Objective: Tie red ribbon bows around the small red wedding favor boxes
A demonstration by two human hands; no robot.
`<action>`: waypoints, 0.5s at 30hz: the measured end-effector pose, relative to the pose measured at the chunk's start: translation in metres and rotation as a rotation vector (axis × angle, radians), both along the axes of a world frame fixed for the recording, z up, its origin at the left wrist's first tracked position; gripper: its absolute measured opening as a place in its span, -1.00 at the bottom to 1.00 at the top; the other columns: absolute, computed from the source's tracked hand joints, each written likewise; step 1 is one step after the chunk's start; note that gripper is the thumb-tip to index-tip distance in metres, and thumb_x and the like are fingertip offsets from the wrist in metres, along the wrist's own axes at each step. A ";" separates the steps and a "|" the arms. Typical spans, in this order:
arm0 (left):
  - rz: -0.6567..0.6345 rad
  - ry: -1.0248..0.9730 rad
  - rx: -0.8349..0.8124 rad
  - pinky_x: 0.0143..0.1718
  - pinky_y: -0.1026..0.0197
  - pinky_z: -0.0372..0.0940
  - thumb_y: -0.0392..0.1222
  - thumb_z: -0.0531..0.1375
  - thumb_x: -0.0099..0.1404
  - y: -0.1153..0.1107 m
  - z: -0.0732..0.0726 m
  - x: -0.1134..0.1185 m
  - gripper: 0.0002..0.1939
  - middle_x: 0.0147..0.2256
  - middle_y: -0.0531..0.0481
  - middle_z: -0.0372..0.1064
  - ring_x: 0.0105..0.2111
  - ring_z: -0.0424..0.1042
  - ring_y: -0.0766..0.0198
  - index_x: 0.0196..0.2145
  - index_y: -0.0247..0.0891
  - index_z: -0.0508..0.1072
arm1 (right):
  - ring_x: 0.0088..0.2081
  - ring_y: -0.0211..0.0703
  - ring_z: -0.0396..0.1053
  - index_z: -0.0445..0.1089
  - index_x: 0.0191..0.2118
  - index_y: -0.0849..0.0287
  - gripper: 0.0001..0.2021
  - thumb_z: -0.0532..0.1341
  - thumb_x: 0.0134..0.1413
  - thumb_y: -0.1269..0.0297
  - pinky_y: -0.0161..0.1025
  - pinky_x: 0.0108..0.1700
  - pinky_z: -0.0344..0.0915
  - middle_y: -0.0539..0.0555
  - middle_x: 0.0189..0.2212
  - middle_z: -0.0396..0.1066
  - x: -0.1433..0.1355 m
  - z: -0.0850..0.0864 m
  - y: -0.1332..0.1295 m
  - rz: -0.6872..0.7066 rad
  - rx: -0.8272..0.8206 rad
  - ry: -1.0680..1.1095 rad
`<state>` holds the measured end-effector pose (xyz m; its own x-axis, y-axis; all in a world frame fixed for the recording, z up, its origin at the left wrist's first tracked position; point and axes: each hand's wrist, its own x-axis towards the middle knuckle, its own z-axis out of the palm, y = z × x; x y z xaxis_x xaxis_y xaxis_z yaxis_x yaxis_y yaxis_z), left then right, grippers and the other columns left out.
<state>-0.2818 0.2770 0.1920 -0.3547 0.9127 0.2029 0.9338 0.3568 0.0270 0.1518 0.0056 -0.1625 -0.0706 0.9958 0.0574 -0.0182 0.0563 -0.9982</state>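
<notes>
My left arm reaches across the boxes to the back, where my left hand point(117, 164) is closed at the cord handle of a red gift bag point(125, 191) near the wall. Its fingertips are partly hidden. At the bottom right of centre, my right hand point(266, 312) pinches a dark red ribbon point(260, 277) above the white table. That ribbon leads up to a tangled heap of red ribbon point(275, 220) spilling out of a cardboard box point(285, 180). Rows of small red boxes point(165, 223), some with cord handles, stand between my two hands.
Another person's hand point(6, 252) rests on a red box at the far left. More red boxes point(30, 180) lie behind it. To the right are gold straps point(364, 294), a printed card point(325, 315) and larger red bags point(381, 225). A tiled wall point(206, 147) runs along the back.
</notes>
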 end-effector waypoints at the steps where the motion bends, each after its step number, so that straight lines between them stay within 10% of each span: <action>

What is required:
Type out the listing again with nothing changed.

Response to the exercise:
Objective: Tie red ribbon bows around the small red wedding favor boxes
A demonstration by two human hands; no robot.
`<action>`: waypoints, 0.5s at 30hz: the measured end-effector pose, relative to the pose measured at the chunk's start: translation in metres and rotation as a rotation vector (axis × angle, radians), both along the axes of a world frame fixed for the recording, z up, its origin at the left wrist's first tracked position; gripper: its absolute measured opening as a place in its span, -1.00 at the bottom to 1.00 at the top; the other columns: absolute, computed from the source's tracked hand joints, each written likewise; step 1 is one step after the chunk's start; note that gripper is the thumb-tip to index-tip distance in metres, and thumb_x and the like are fingertip offsets from the wrist in metres, along the wrist's own axes at each step. A ";" separates the steps and a "|" the arms. Typical spans, in this order:
arm0 (left):
  - rz: -0.6567..0.6345 rad
  - ry: -1.0248..0.9730 rad
  - rx: -0.8349..0.8124 rad
  - pinky_x: 0.0143..0.1718
  - pinky_y: -0.1026..0.0197
  - pinky_z: -0.0372..0.0940
  - thumb_y: -0.0392..0.1222
  - thumb_z: -0.0531..0.1375
  - thumb_x: -0.0099..0.1404
  - y: -0.1153..0.1107 m
  - z: -0.0732..0.0726 m
  - x: -0.1134..0.1185 m
  - gripper: 0.0002..0.1939
  - middle_x: 0.0147..0.2256
  - middle_y: -0.0531..0.0481
  - middle_z: -0.0372..0.1064
  - ring_x: 0.0105..0.2111
  - ring_z: -0.0424..0.1042
  - ring_y: -0.0766..0.0198
  - index_x: 0.0196..0.2145
  - index_y: -0.0247..0.0891
  - index_z: -0.0508..0.1072
arm1 (right):
  - ring_x: 0.0088..0.2081
  - ring_y: -0.0211..0.0703
  - ring_z: -0.0396..0.1053
  - index_z: -0.0445..0.1089
  - index_x: 0.0191..0.2118
  - index_y: -0.0849..0.0287
  - gripper: 0.0001..0.2021
  - thumb_z: -0.0532..0.1341
  - thumb_x: 0.0134..0.1413
  - thumb_y: -0.1269..0.0297
  - pinky_y: -0.0161..0.1025
  - pinky_x: 0.0108..0.1700
  - pinky_z: -0.0344..0.0915
  - middle_y: -0.0539..0.0555
  - middle_x: 0.0189..0.2212
  - middle_z: -0.0396..0.1066
  - x: -0.1433..0.1355 m
  - z: -0.0850..0.0864 m
  - y: -0.1332..0.1295 m
  - rz: -0.6872..0.7066 rad
  - rx: -0.8272..0.8206 rad
  - ry: -1.0680..1.1095 rad
`<state>` holds the measured end-effector pose (xyz m; its own x-axis, y-axis; all in a world frame fixed for the recording, z up, its origin at the left wrist's first tracked position; point and axes: each hand's wrist, its own x-axis towards the middle knuckle, its own z-axis out of the palm, y = z × x; x y z xaxis_x xaxis_y xaxis_z yaxis_x yaxis_y yaxis_z), left then right, grippers and the other columns left out.
<state>-0.2818 0.2770 0.1920 -0.3547 0.9127 0.2029 0.9338 0.3568 0.0270 0.1518 0.0056 -0.1625 -0.0706 0.9958 0.0574 -0.0182 0.0563 -0.9982</state>
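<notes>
My left arm reaches across the boxes to the back, where my left hand point(117, 164) is closed at the cord handle of a red gift bag point(125, 191) near the wall. Its fingertips are partly hidden. At the bottom right of centre, my right hand point(266, 312) pinches a dark red ribbon point(260, 277) above the white table. That ribbon leads up to a tangled heap of red ribbon point(275, 220) spilling out of a cardboard box point(285, 180). Rows of small red boxes point(165, 223), some with cord handles, stand between my two hands.
Another person's hand point(6, 252) rests on a red box at the far left. More red boxes point(30, 180) lie behind it. To the right are gold straps point(364, 294), a printed card point(325, 315) and larger red bags point(381, 225). A tiled wall point(206, 147) runs along the back.
</notes>
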 end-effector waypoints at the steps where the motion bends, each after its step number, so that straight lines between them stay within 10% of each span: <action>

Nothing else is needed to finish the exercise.